> _Problem details_
Reproduce exactly the entries from the "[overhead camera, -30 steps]" line to the end. Skip all pictures.

Data listing Block Start

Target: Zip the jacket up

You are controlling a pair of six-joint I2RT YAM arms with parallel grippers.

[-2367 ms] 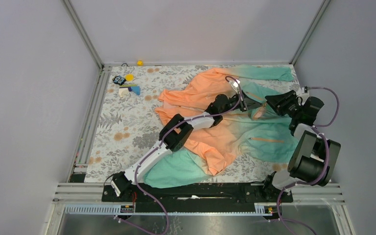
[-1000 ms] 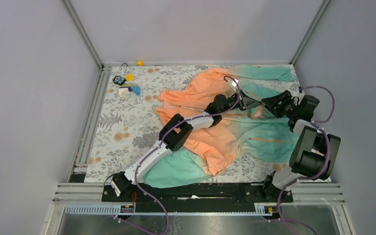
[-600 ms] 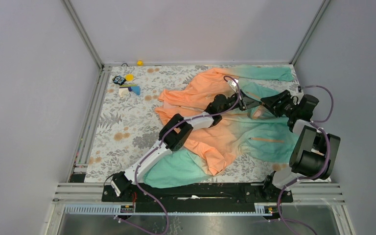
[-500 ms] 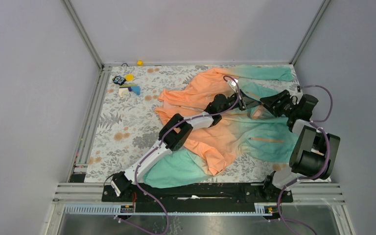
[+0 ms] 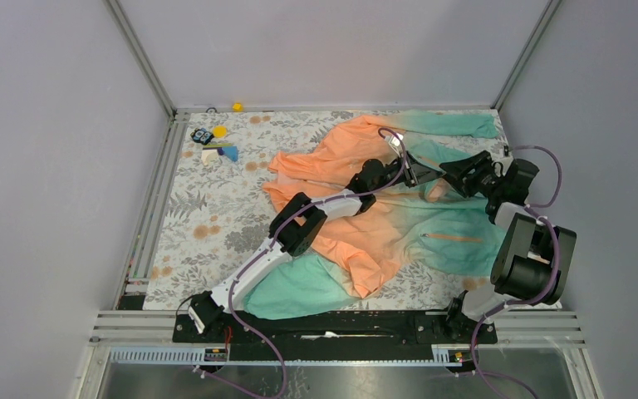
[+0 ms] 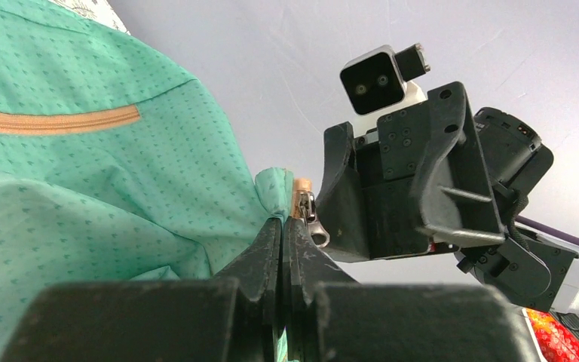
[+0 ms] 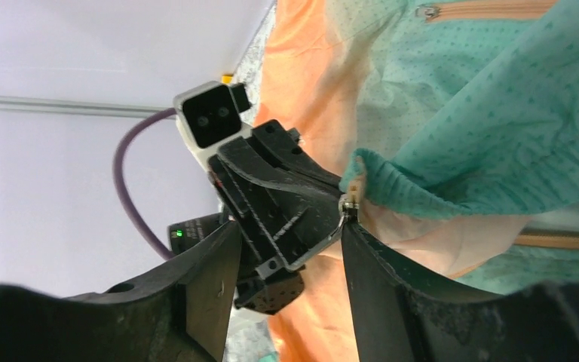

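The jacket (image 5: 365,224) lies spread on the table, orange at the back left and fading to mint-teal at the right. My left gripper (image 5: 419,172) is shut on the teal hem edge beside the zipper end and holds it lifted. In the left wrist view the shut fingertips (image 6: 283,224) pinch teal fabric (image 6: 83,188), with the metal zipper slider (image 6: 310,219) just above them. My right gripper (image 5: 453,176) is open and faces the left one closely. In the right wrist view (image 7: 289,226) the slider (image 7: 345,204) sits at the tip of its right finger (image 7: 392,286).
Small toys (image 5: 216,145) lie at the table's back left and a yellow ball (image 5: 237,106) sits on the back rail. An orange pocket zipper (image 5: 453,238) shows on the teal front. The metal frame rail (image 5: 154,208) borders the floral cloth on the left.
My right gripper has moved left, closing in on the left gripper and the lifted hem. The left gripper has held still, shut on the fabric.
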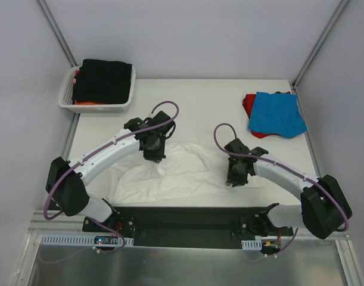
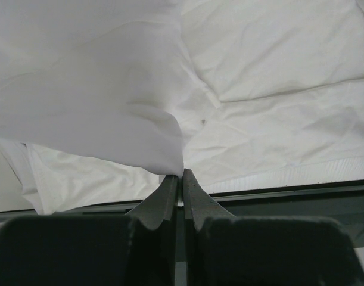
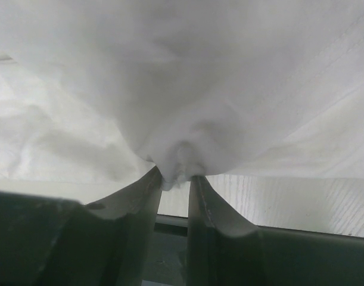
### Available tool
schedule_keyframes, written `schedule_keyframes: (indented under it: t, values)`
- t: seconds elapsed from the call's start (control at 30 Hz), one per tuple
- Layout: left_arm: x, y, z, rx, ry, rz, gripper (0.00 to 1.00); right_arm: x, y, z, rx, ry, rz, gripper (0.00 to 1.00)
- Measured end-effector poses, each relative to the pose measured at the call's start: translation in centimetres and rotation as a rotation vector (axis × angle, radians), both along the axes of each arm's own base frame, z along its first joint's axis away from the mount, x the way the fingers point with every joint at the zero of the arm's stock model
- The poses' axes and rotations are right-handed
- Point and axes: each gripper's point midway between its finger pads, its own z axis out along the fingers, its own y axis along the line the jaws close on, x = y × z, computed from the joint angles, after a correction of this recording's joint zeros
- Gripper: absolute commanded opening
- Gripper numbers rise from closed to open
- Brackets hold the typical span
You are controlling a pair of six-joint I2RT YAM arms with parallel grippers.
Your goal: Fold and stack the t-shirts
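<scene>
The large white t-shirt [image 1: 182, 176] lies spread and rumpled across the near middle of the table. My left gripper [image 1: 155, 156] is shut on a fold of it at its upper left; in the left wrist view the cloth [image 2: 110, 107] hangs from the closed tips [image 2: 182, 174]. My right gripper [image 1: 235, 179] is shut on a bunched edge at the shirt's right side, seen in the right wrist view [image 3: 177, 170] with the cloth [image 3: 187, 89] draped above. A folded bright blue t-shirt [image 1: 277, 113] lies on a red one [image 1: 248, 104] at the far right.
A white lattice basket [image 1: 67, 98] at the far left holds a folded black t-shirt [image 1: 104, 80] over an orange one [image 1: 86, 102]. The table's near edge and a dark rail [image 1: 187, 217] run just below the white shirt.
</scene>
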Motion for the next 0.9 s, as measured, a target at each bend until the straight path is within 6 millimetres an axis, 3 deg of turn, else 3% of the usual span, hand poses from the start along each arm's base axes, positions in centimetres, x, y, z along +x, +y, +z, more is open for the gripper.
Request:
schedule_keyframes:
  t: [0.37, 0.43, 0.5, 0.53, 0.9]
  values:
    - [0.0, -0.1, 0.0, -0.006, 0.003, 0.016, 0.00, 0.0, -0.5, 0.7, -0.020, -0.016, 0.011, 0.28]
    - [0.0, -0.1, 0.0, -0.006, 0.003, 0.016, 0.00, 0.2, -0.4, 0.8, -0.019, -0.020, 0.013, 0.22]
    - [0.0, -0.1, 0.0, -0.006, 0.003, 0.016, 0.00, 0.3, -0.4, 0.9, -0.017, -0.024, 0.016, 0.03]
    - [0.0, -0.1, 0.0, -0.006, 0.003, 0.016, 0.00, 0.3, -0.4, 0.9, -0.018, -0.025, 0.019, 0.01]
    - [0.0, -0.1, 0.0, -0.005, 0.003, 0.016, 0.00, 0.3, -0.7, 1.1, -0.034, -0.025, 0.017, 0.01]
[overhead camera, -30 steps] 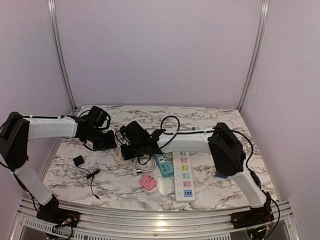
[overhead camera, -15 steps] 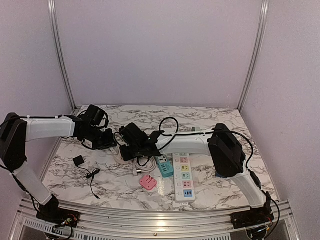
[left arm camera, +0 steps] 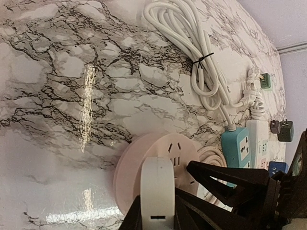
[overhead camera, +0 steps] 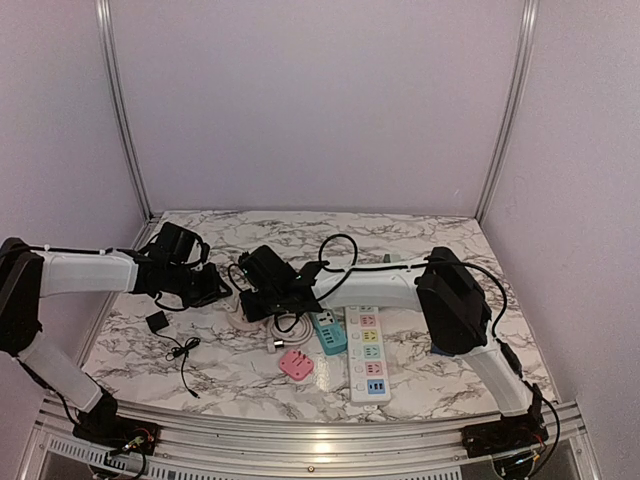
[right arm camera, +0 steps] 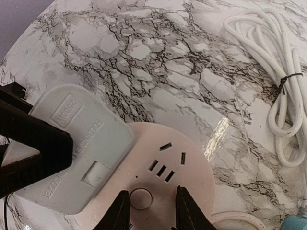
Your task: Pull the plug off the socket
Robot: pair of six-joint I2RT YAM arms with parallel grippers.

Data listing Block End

> _Answer for the task_
[overhead camera, -30 steps] 
[overhead camera, -15 steps] 
[left arm camera, +0 steps] 
[overhead camera, +0 steps] 
[right arm camera, +0 steps] 
Your task: Pull the plug off the socket
Robot: pair of six-joint I2RT YAM arms with parallel grippers.

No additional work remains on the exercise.